## WHAT IS EXPECTED:
The material below should be copied line for line, please, with pictures omitted.

========

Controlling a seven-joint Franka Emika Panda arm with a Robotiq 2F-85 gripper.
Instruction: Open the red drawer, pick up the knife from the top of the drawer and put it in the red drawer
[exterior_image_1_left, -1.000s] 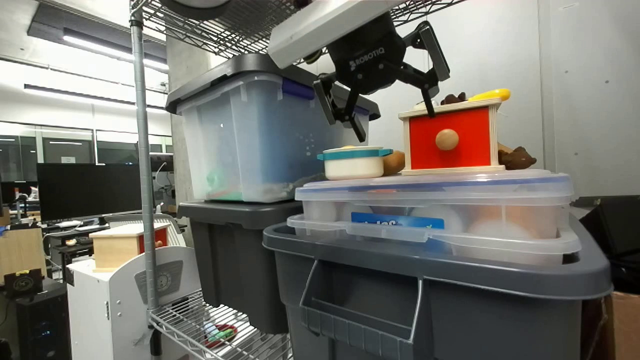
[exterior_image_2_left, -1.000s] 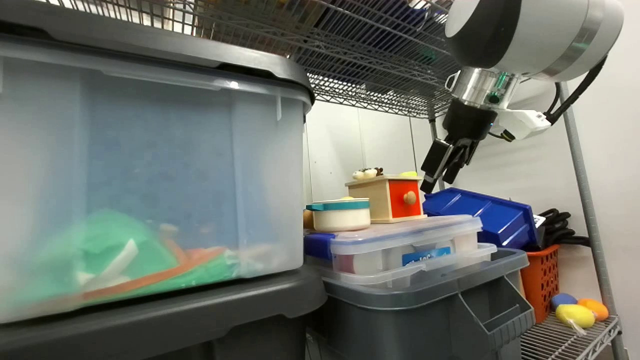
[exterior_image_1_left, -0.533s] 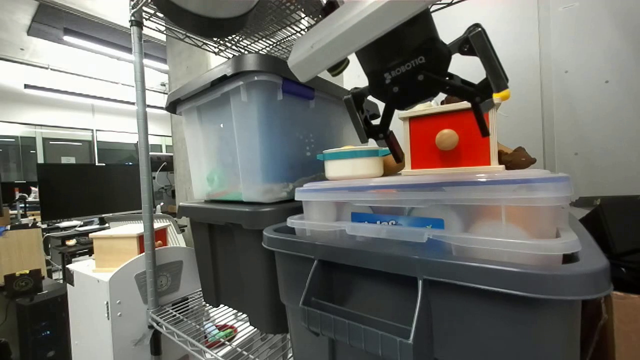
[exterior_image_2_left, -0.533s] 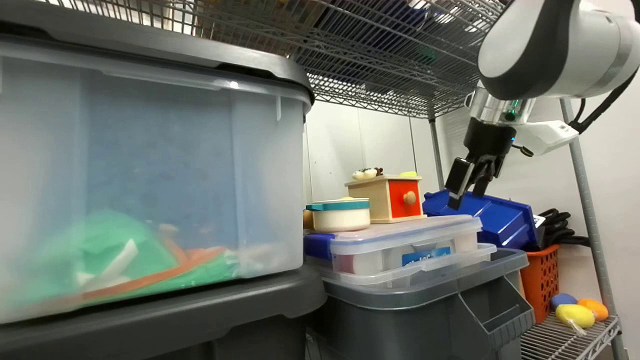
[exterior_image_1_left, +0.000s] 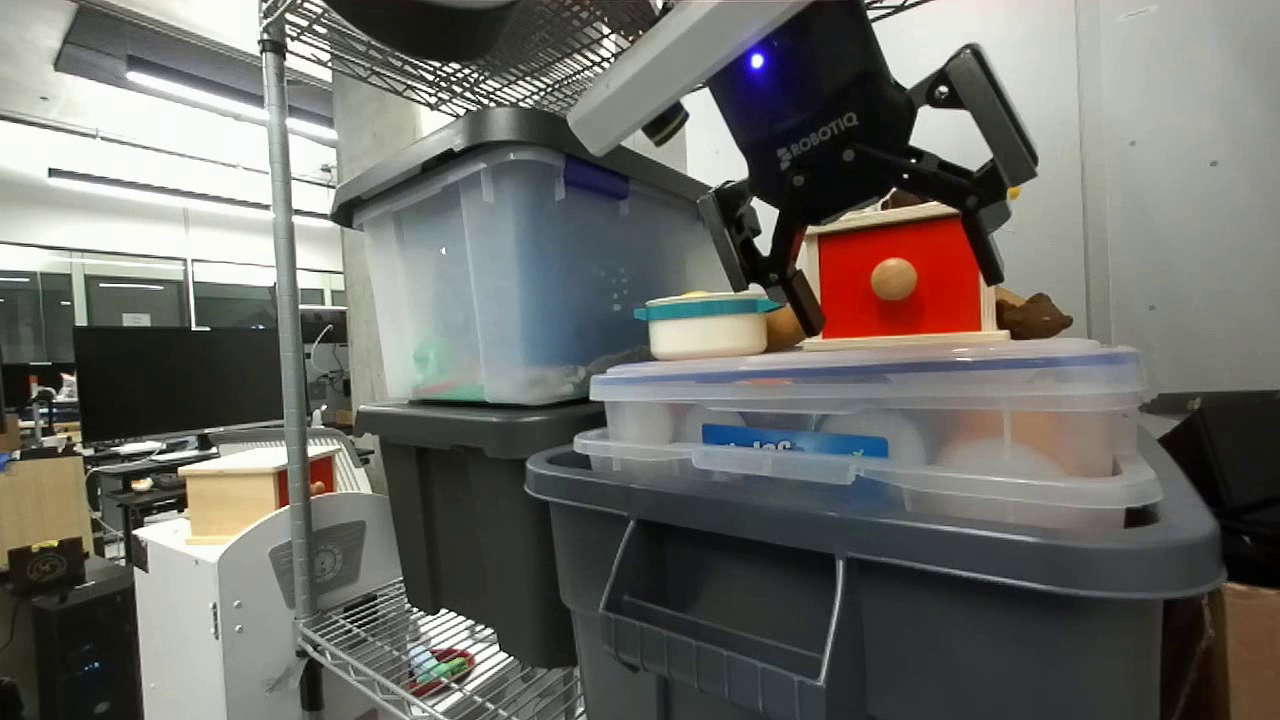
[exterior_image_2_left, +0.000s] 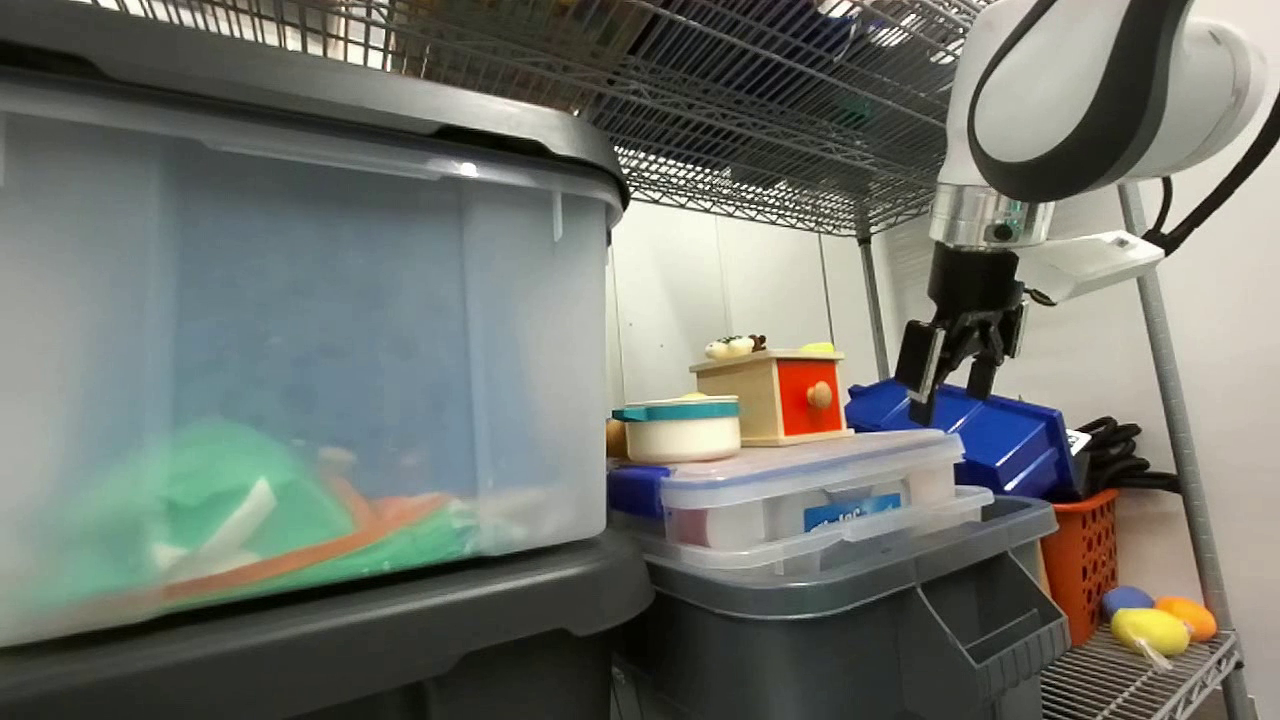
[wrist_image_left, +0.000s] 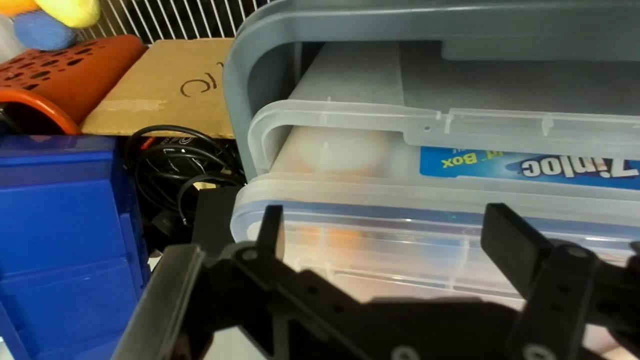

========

## RESPONSE:
Controlling a seven-joint Franka Emika Panda arm with a Robotiq 2F-85 gripper.
Instruction: Open the red drawer, pick up the knife from the top of the drawer and put it in the red drawer
[exterior_image_1_left, -1.000s] 
[exterior_image_2_left, -1.000s] 
[exterior_image_1_left, -0.533s] 
[exterior_image_2_left, -0.533s] 
[exterior_image_1_left, +0.000s] 
[exterior_image_2_left, +0.000s] 
[wrist_image_left, +0.000s] 

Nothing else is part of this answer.